## WHAT YOU NEED TO DO
An exact reproduction of all the data is needed, with no images in it.

*** Opening DATA BELOW ***

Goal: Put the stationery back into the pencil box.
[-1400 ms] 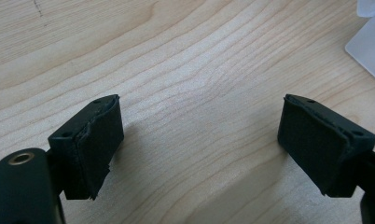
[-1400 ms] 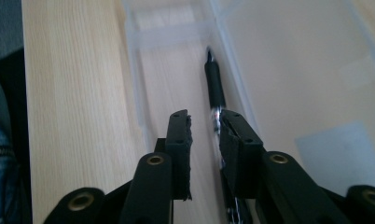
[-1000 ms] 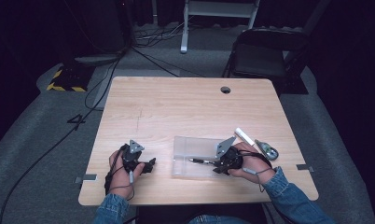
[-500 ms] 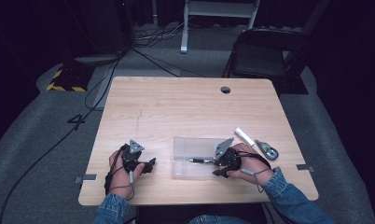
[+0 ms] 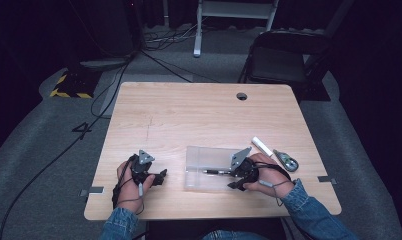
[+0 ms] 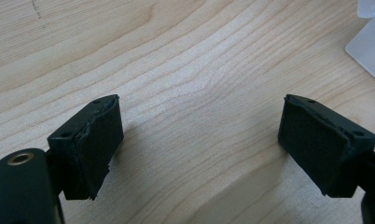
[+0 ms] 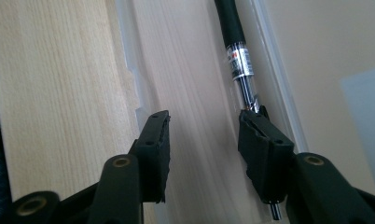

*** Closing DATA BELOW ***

## OUTPUT OF THE EXERCISE
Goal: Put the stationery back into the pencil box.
[-1400 ms] 
[-1400 ms] 
[-1000 ms] 
[-500 ms] 
[+0 ms] 
[+0 ms] 
[+0 ms] 

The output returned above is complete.